Vinte anos se
passaram desde que foi publicado, pela Martins Livreiro de Porto Alegre, O
menino submerso, coletânea de vinte e dois sonetos (à qual se acrescem dez
poemas), introduzidos por um breve texto: Fiquei
para sempre com este ar de guri desconsolado / A olhar, a olhar o terreno
baldio / Donde o circo partiu um dia antes...
Na
verdade, o guri desconsolado é esse menino submerso de um título que
introduz a busca de Afif Jorge Simões Filho: a infância perdida. Porque, se os
seus versos se detém no tempo que passa e na solidão, nas ausências e nos
amores, ao longo deles se irá completar esse retrato que, acaso, pretendeu
terminado. Mas, cujos traços se encontram nos cenários que inventa – um
descampado de pedras, uma praia silenciosa e deserta, umas ladeiras de sonho –
ou que a lembrança pontilha de tons luminosos: flor silvestre, ovelhas e balidos, paz campestre, cheiro bom de
pastos florescidos, rumina o gado
manso e distraído, olor casto de
estábulo, prados floridos. E nos
detalhes de um perfil: cabelos que embranquecem, olhar que se perde ou se
cansa, mãos que ficam pálidas, dizem de um tempo que passou, de um ser
solitário e em meio a muitas ausências que, na verdade, se entrega nas
confissões doloridas, enleando-se em sentimentos que vivem na lembrança ou
aspiram realizar-se. Os pais já não estão, os afetos e a velha casa não mais
existem e as mulheres que amou, trilham outros caminhos. E os amores são feitos
de anseios da presença feminina - Falta a
tua presença ardente que resume / Todo
o esplendor da vida e toda a primavera
- e do enlevo que ela pode
oferecer.
Embora
pairem tristezas e melancolias em todos os sonetos, pois ao poeta ninguém
escuta e a solidão o tornou amargo e
porque o seu canto não é mais grito e a
felicidade foi perdida, porque trança rugas o
tempo tecedor é no “Soneto ante a tapera de meus pais” que se eleva,
intensamente emocionado, o lamento sobre o que foi e não retorna. Um antes e um
agora no conflito que o passar do tempo determina: o esboroar-se de um mundo (madeira podrida, triste alvenaria em decadência, extintos
figurantes, pais distantes),
num mundo que continua a ser igual (são diversos os bois, mas o mugido / É o
mesmo. O mesmo arroio entre amarilhos, no seu longo soluço enternecido / o arvoredo alto...). Nesse mundo que
existe e não existe, vencido pelo inevitável, o adulto a carregar dentro de si o eterno menino, o menino submerso que deseja a liberdade das lágrimas para chorar o
quê a vida legislou: a perda da infância, a perda dos pais, a perda do primeiro
ninho. Então, entre as lembranças do bem que passou e o presente, envolto no
imutável e povoado de vazios, as certezas que os dois últimos versos enunciam: Que todas as moradas são exílios, / E aqui,
onde eu não moro, é que é meu lar.
E nesses versos se configuram a síntese perfeita de toda a emoção expressa nas
estrofes anteriores e a obediência às leis da métrica tradicional que pede
assim, numa expressão intocável, finalize o soneto.
Em
decassílabos, próprios do soneto clássico, “Soneto ante a tapera de meus pais”

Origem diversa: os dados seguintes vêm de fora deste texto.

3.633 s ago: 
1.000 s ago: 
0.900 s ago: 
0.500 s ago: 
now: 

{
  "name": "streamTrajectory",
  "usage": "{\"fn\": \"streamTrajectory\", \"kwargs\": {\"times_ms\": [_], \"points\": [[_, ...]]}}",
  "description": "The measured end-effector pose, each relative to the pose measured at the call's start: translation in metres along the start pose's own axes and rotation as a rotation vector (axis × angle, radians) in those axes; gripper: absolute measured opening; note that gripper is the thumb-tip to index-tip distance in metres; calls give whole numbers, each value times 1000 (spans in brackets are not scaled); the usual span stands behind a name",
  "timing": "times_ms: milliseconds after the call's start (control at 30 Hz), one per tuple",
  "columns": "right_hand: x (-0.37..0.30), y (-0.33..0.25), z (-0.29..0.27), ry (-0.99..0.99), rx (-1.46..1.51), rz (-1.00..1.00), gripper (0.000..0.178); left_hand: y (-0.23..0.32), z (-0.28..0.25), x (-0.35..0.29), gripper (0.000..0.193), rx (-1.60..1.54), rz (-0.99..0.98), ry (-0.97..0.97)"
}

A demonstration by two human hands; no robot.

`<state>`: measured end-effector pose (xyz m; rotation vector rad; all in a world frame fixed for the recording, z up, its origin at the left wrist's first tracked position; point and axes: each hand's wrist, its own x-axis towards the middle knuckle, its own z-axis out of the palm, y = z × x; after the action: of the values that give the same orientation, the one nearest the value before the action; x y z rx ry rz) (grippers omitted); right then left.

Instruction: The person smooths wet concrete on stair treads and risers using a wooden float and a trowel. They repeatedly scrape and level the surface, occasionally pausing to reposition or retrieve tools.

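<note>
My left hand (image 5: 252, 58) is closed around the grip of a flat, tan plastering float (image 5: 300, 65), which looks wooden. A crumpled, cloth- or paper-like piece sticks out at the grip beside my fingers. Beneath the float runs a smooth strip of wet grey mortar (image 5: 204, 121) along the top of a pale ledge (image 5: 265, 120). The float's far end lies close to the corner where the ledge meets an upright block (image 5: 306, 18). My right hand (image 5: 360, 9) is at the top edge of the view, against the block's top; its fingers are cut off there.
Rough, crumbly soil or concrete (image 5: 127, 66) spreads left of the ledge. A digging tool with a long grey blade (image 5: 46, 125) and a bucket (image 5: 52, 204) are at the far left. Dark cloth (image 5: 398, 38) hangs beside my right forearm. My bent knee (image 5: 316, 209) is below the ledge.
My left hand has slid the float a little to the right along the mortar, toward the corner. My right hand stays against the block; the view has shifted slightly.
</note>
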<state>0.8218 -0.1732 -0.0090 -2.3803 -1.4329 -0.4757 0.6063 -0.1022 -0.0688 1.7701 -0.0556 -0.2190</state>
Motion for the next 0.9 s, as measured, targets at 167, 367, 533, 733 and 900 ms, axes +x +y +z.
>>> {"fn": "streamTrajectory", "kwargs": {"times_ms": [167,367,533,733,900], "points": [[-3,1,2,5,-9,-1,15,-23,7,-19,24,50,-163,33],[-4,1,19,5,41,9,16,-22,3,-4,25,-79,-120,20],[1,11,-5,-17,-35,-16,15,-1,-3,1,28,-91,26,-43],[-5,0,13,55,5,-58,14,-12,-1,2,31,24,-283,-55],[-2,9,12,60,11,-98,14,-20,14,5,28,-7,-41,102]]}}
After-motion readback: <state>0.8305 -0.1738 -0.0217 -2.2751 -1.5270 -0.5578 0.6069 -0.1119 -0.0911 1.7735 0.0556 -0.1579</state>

não transporta a rima para o segundo quarteto e nos tercetos as dispõe
livremente, como o permite a estrutura do soneto moderno numa junção que,
aliada ao domínio da palavra – reconhecido por Mario Quintana, Carlos Nejar e
Eduardo Degrazia, membros da Comissão Julgadora que lhe concedeu o prêmio
Apesul Revelação 78 –, justifica figurar o seu autor, um gaúcho de São Sepé,
entre os sonetistas famosos da Literatura Brasileira, como bem o lembrou Carlos
Reverbel ao assinar o prefácio de O menino submerso.